Although you pay Vat on the purchase, you CANNOT claim the Vat. No Vat is allowed on vehicles for private use. In fact you cannot even claim vat on passenger vehicles for BUSINESS USE. Only Trucks and Bakkies. Four door bakkies are also NOT Vat deductible(passenger vehicle). You mentioned private use, so SARS would not even look at your case.

Maybe, just maybe.. if the caravan can be used solely for business use(office for instance), you can claim it, on your books, as a business asset/expense.

----------

Dave A (12-Oct-09)

----------


## Marq

A caravan looks like a portable office to me. How about a site office for your new operation in the berg. The new one where you are developing plans for schemes on tax avoidance. Not evasion, mind you just avoidance and at the same time you have to develop a plan for a plan to make a plan for your business in the berg. Just like they do in the goberment.  :Wink:

----------


## wendymend1

Thanks guys for all the advice on my question.
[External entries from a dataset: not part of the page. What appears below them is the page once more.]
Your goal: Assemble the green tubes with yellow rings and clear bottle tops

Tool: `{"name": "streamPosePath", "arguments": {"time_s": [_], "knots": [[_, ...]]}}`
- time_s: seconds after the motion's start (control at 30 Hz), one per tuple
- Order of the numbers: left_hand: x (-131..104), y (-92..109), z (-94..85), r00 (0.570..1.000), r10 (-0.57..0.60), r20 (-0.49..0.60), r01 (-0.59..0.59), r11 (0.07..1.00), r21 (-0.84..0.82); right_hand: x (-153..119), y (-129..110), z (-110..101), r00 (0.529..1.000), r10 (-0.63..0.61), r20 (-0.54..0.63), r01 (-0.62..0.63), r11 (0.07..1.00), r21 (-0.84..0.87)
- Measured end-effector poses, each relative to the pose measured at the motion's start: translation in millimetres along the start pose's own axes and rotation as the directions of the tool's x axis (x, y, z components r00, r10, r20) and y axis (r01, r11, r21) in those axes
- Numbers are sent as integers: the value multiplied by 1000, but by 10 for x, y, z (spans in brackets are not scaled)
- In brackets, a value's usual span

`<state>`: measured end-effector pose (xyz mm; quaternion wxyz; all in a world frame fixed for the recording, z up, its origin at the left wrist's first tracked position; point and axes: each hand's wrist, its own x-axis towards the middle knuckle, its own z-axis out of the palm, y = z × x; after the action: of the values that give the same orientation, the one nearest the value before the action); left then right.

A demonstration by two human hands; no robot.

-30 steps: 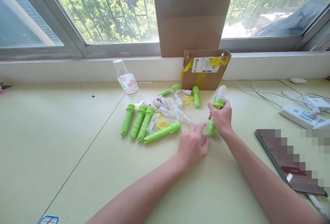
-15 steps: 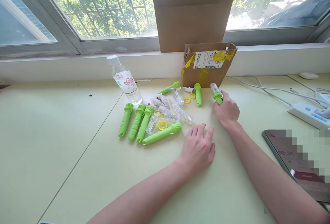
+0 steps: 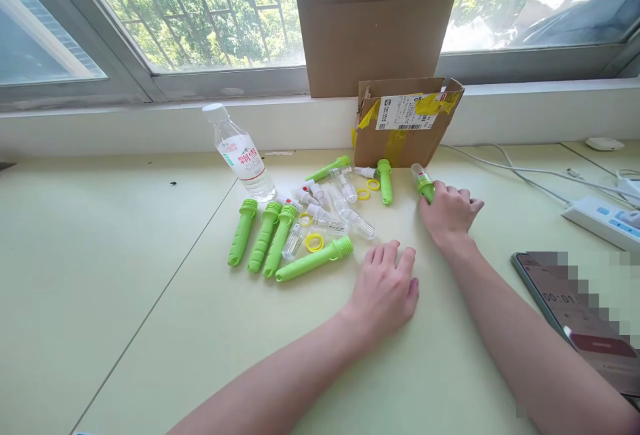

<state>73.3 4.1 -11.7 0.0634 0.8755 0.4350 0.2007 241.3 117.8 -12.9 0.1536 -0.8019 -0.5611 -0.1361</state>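
Note:
My right hand (image 3: pixel 449 213) is beside a green stick with a clear ribbed cap (image 3: pixel 423 182), which lies near the cardboard box. Its fingers are spread, and the thumb is at the stick's lower end; whether it touches is hard to see. My left hand (image 3: pixel 385 286) rests on the table, fingers apart, holding nothing. To its left lie green threaded handles (image 3: pixel 315 260), clear ribbed tubes (image 3: pixel 361 225), white inserts with red dots (image 3: pixel 301 196) and yellow rings (image 3: pixel 315 243). Another green handle (image 3: pixel 385 183) lies before the box.
A cardboard box (image 3: pixel 400 145) stands against the wall below the window. At the back left is a water bottle (image 3: pixel 246 158). A phone (image 3: pixel 565 315) showing a timer lies at right, near a power strip (image 3: pixel 600 221) and white cables (image 3: pixel 520 169).
My right hand has loosened from the capped green stick, its fingers spreading and shifting slightly right. The left hand stays in place. The view has shifted slightly.

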Motion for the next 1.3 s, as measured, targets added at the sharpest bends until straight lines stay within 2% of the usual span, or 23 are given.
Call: {"name": "streamPosePath", "arguments": {"time_s": [0.17, 0.4, 0.6, 0.7, 0.87, 1.17, 1.3], "knots": [[1, -2, -4, 1000, 8, -1, -8, 1000, 24, -30, -6, 34, 996, -23, -82, 21, 999, -24], [-1, 5, -10, 1000, 6, 0, -6, 999, 37, -4, 35, 119, 979, -82, -187, 95, 994, 60], [0, 5, -10, 1000, 3, -5, -2, 999, 42, -31, -12, 69, 949, -156, -273, 186, 979, 84], [0, 5, -16, 1000, 2, -3, -2, 999, 39, -75, -67, 4, 952, -190, -240, 210, 976, 61], [-1, 2, -19, 1000, 5, -2, -5, 1000, 23, -117, -106, -52, 975, -160, -156, 169, 985, 46], [-3, -1, -5, 1000, 8, -1, -8, 1000, 28, -113, -64, -7, 991, -88, -97, 88, 996, -4], [-2, 0, -9, 1000, 6, -1, -6, 999, 31, -121, -60, -1, 987, -94, -129, 93, 996, -17]]}}
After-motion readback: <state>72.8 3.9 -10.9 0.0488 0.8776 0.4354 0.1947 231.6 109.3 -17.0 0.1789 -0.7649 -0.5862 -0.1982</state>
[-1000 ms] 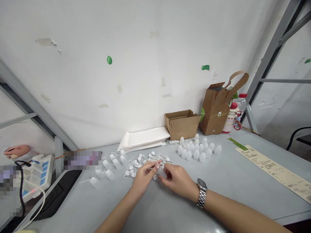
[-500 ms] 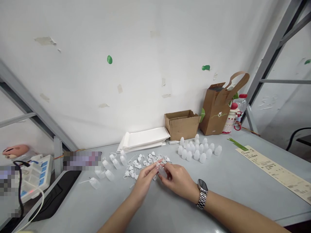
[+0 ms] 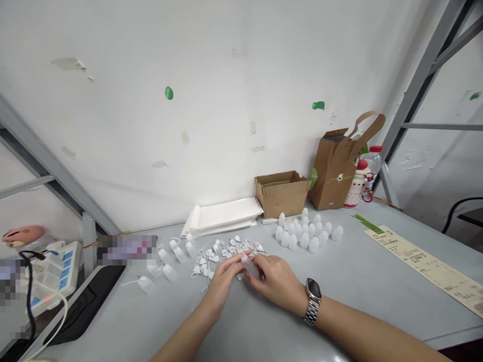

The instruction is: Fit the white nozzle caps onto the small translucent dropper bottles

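Observation:
A small translucent plastic bottle [image 3: 250,267] is tilted between my hands, its top end up and to the left. My right hand [image 3: 277,279], with a watch on the wrist, is closed around the bottle's body. My left hand [image 3: 225,275] is closed with its fingertips at the bottle's top end; whether a cap is on it is too small to tell. Just behind my fingers lies a pile of white caps with loops [image 3: 211,257]. Several similar bottles without caps [image 3: 304,240] stand upright to the right. Capped bottles with loops [image 3: 169,272] lie or lean to the left.
White envelopes [image 3: 226,213], a cardboard box [image 3: 283,198] and a brown paper bag [image 3: 332,176] line the wall. A printed label strip [image 3: 418,261] lies on the right of the grey table [image 3: 264,337]. A power strip [image 3: 68,271] and black mat [image 3: 85,306] are at left.
My hands stay on the same bottle, with only a slight shift of the left fingers at its top. The whole view has moved a little.

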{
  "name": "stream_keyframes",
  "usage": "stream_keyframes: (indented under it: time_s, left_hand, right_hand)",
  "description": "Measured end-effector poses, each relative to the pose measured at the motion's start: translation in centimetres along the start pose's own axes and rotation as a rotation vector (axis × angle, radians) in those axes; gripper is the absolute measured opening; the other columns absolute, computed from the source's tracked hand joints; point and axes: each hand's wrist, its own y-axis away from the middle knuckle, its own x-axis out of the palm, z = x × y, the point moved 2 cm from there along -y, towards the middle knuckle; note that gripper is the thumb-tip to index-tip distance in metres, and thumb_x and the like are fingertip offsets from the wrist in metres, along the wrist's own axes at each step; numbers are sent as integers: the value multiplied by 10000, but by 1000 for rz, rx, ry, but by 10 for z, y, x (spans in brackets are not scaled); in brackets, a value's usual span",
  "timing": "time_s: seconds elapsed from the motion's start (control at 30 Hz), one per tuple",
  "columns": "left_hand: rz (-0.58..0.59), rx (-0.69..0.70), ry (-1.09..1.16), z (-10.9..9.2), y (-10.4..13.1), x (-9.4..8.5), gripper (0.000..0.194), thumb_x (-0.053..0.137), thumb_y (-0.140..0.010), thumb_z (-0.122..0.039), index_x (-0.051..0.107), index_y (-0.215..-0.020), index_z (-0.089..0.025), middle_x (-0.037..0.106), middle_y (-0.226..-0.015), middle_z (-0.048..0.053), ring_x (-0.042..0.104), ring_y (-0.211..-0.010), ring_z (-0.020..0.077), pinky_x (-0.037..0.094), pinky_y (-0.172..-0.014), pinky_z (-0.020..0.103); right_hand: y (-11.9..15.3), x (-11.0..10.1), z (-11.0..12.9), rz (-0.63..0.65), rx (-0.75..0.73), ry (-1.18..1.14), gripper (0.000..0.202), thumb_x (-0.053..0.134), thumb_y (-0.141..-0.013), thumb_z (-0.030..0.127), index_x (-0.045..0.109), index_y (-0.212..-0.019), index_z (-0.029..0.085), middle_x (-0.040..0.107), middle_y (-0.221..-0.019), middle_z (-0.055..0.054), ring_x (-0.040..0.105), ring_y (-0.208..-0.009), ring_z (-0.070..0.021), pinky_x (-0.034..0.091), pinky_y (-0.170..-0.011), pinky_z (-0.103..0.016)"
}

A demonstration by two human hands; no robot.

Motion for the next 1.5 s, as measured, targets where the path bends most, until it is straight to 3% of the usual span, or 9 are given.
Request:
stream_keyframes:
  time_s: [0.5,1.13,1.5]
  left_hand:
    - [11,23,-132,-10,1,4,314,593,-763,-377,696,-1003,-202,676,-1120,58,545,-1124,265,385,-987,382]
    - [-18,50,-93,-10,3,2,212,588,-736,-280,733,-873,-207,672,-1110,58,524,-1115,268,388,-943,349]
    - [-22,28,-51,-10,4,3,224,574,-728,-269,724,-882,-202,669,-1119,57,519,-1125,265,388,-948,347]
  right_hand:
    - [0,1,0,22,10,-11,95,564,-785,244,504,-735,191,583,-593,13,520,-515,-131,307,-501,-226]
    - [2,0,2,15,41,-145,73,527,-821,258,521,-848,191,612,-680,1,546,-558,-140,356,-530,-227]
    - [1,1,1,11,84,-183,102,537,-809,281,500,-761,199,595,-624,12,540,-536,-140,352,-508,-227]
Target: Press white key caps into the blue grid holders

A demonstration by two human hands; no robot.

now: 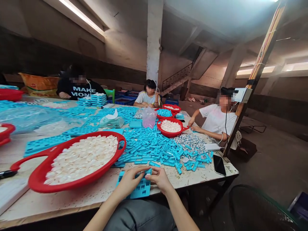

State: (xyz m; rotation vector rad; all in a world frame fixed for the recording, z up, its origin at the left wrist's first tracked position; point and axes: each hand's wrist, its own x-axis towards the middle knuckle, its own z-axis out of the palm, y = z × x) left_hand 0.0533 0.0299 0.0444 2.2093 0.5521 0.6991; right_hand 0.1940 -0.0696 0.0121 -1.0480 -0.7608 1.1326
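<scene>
A blue plastic tray with square holes [141, 191] lies at the table's front edge, partly over my lap. Above its far right corner, my left hand [132, 179] and my right hand [160, 180] meet with fingers closed. Between the fingertips is a small blue plastic piece [148, 171], with a bit of white showing at my right fingers. The fingers cover much of it. Just beyond my hands spreads a heap of blue plastic pieces [154, 146]. To the left stands a red basket [36, 181] filled with small white pieces [84, 158].
A phone [219, 165] lies near the right table corner, beside small white-and-blue parts [190, 141]. Another red basket [169, 134] of white pieces stands farther back. Three people sit around the table. A wooden post with cables [243, 99] rises at right.
</scene>
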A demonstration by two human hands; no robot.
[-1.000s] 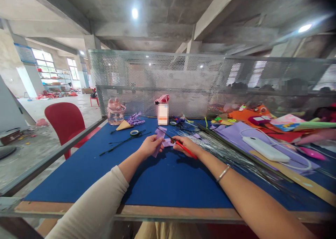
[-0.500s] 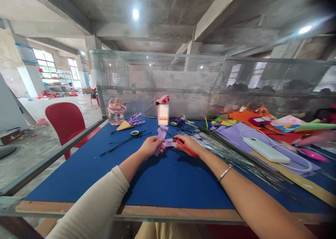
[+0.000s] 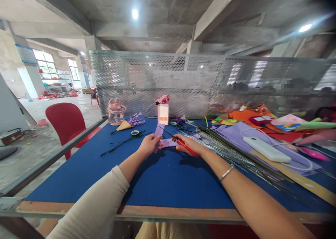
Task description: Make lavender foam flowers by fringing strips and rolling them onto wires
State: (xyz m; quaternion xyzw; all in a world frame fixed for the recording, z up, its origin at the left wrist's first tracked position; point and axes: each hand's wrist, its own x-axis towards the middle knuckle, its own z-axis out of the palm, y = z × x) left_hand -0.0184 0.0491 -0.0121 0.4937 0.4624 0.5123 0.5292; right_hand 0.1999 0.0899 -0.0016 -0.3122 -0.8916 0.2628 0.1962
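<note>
Your two bare hands meet over a blue tabletop (image 3: 168, 183), with a pair of red-handled scissors (image 3: 187, 147) between your right palm and fingers. Your right hand (image 3: 191, 143) is curled closed around those handles; the blades angle away from you and to the left, and whether they stand apart is too small to tell. Just left of the scissors, your left hand (image 3: 150, 144) pinches an upright purple strip (image 3: 159, 129) tightly between thumb and fingers, its top end near the blade tips. A second purple length (image 3: 169, 143) lies sideways between your hands, close beside the scissors; you cannot tell whether it joins the first. Beyond the scissors, slightly left, stands a pale, blurred upright object (image 3: 163, 117) with a pink strap. Farther left of the scissors are a roll of green tape (image 3: 134, 133), dark green stems (image 3: 115, 149), a tan cone (image 3: 125, 125) and a pink-lidded bottle (image 3: 117, 112). Right of the scissors spread silver wires (image 3: 223, 151), then purple sheets (image 3: 233, 135) bearing a white device (image 3: 265, 150) with a cable.
</note>
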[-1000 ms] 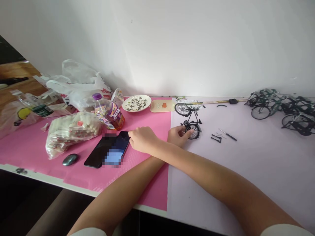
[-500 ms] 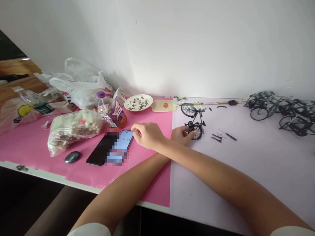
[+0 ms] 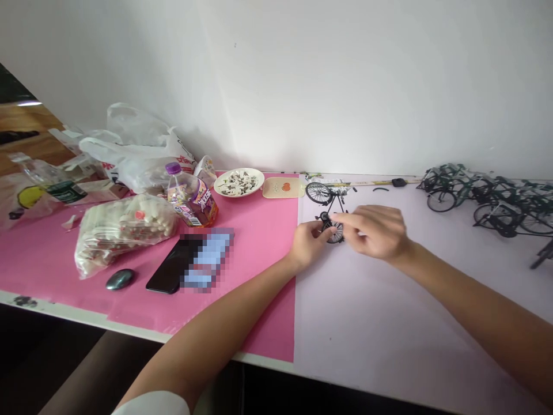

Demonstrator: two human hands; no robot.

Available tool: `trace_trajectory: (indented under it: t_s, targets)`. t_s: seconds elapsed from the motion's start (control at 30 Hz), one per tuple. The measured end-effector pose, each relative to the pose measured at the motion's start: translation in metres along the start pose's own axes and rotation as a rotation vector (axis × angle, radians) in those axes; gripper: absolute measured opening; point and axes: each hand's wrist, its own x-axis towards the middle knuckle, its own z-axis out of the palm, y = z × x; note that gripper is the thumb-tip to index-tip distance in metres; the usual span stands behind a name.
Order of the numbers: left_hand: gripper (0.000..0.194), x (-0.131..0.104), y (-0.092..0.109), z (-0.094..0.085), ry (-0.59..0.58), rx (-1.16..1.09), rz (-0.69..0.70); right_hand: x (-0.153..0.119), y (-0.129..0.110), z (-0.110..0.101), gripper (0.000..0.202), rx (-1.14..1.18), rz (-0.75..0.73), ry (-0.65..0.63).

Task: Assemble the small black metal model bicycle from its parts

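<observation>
A small black model bicycle [image 3: 330, 210] lies on the pale right part of the table, by the seam with the pink cover. My left hand [image 3: 307, 245] grips its near wheel between thumb and fingers. My right hand [image 3: 374, 233] is just right of that wheel, its fingers curled and the index finger reaching toward the bicycle's middle. Whether anything is between the right fingertips is too small to tell.
Several model bicycles [image 3: 488, 199] stand at the right. Two phones, black [image 3: 176, 265] and lit [image 3: 211, 256], lie left of my forearm. Behind them are a bottle [image 3: 190, 199], a plate of small parts [image 3: 218, 186] and a bag of white pieces [image 3: 125, 227].
My right hand has moved right, from above the lit phone to beside the bicycle, uncrossing my arms. My left hand still holds the wheel. The view has shifted slightly.
</observation>
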Motion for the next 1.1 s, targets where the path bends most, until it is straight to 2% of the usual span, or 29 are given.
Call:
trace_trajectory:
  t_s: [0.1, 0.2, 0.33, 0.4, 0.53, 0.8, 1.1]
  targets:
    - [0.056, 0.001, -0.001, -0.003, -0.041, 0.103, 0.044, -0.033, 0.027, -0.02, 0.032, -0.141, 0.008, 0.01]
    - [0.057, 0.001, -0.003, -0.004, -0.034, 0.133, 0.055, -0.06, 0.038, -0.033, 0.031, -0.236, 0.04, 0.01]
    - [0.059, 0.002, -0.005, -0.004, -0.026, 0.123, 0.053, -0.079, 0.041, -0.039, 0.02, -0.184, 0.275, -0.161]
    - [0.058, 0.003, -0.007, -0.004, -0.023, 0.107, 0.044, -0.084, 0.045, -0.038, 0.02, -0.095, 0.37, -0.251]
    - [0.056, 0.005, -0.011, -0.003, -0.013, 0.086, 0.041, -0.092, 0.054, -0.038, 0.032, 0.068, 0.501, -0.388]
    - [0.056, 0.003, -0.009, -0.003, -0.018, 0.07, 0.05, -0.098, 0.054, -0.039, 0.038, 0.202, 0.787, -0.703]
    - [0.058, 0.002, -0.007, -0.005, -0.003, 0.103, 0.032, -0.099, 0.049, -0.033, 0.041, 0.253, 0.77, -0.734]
As the carvan isn't going to be used for business purposes.
Would it be correct to say that I can't show any VAT (input or output) in the books?
The caravan would be added as an asset but with no VAT?

Thanks again.

----------


## sgafc

You will disclose it inclusive of Vat. If the caravan was R50 000 plus R7000 vat for instance. The cost you bring  the asset in, would be R57 000.00. 

Good Luck

----------


## sunny

and how does it work for car rentals? I want to buy 10 new cars for my car rental business - can I claim the VAT? Thanx!

----------


## geraldenek

> and how does it work for car rentals? I want to buy 10 new cars for my car rental business - can I claim the VAT? Thanx!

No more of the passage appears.